= Try it =
For this task, output exactly the lines of the material below starting at the line with "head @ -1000" and ending at the line with "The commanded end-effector"; pictures are to be excluded.

= Collected material =
■ ■ ■ ■ ■ ■ ■

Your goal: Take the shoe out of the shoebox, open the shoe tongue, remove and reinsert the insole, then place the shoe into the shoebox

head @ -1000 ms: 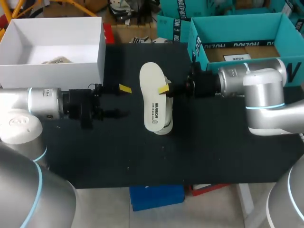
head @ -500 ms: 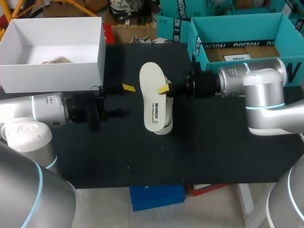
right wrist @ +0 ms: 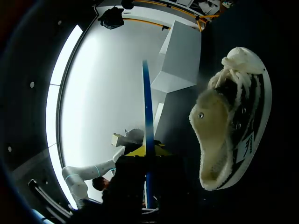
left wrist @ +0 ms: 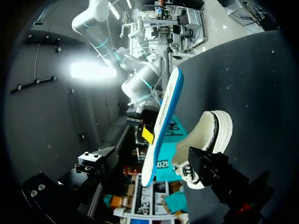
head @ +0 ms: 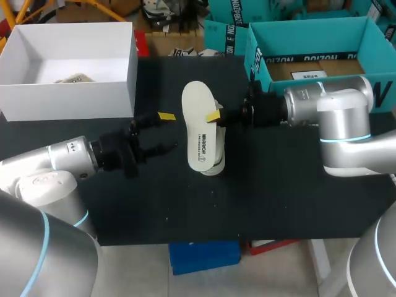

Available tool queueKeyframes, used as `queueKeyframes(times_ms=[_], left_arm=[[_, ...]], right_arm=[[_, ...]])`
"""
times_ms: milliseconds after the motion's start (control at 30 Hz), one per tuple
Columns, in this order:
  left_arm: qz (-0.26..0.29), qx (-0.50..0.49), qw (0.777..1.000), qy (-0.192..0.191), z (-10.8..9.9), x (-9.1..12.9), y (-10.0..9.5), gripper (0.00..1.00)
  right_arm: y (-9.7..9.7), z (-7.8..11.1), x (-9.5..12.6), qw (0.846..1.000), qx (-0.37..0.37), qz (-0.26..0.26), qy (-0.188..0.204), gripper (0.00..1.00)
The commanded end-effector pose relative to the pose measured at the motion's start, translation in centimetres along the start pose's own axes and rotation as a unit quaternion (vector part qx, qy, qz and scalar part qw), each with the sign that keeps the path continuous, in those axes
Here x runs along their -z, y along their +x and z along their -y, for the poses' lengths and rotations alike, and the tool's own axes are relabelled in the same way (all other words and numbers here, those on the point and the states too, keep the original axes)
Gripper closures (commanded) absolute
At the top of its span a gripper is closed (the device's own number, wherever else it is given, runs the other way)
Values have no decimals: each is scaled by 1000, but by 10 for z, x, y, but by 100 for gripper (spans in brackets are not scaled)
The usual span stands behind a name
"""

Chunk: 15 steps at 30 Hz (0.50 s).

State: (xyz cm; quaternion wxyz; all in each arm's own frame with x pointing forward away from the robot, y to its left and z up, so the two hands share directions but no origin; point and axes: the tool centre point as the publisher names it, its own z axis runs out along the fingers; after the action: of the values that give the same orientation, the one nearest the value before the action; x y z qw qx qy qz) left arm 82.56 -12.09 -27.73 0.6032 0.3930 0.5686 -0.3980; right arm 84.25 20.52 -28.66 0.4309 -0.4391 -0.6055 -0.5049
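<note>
The black worktop (head: 260, 198) carries two open boxes. A white box (head: 68, 102) sits at ten o'clock and is likely the shoebox, with only a scrap of paper showing inside. A teal box (head: 257, 59) sits at two o'clock. The shoe (head: 213, 166) is out of either box and lies at the centre of the worktop, mostly hidden from above by the insole (head: 199, 124). From the right wrist its mouth gapes wide and looks empty, so the tongue seems to be open and the insole is plainly out. The insole hangs above the shoe, clear of it, long axis running twelve to six. The right pincer (head: 215, 117) is closed on the insole's edge from three o'clock. The right wrist view shows the insole edge-on between its fingers. The left pincer (head: 167, 131) hovers at nine o'clock of the insole, just beside it without touching, spread wide and holding nothing. By my reading, taking out the shoe, opening the tongue and pulling the insole are done. What is left is sliding the insole back into the shoe and returning the shoe to the box.
</note>
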Motion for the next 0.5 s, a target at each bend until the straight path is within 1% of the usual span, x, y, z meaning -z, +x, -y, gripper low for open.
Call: queueKeyframes(times_ms=[33, 267, 500], left_arm=[[2, -8, 1000, -19, -3, -9, 0, 0], [3, -24, 999, -36, -15, -11, 1, 0], [7, -22, 999, -40, -24, -21, 3, 0]], right_arm=[[0, 0, -1, 1000, -1, 1, 0, 100], [0, 0, -1, 1000, -1, 1, 0, 100], [0, 0, -1, 1000, -1, 1, 0, 100]])
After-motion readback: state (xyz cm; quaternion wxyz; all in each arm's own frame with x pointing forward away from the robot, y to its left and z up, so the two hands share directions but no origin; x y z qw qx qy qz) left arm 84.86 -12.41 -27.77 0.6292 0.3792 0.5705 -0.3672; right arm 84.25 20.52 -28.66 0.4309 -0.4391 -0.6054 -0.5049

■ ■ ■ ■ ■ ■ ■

= Exercise response =
head @ -1000 ms: 
head @ -500 ms: 
right wrist @ +0 ms: 
left wrist @ +0 ms: 
head @ +0 ms: 

Available tool queueKeyframes, used as `queueKeyframes(times_ms=[_], left_arm=[[_, ...]], right_arm=[[_, ...]])`
"""
times_ms: milliseconds after the motion's start (control at 30 Hz), one per tuple
Columns, in this order:
  left_arm: qz (-0.26..0.29), qx (-0.50..0.49), qw (0.777..1.000), qy (-0.192..0.191), z (-10.8..9.9), x (-9.1..12.9), y (-10.0..9.5), gripper (0.00..1.00)
  right_arm: y (-9.7..9.7), z (-7.8..11.1), x (-9.5..12.6), qw (0.846..1.000), qx (-0.37..0.37), qz (-0.26..0.26), qy (-0.188..0.204), gripper (0.00..1.00)
The commanded end-effector pose relative to the pose measured at the motion's start, translation in centimetres along the start pose's own axes and rotation as a unit quaternion (vector part qx, qy, qz and scalar part qw), each with the sign that keeps the path continuous, in those axes

What the exercise asked for is now complete.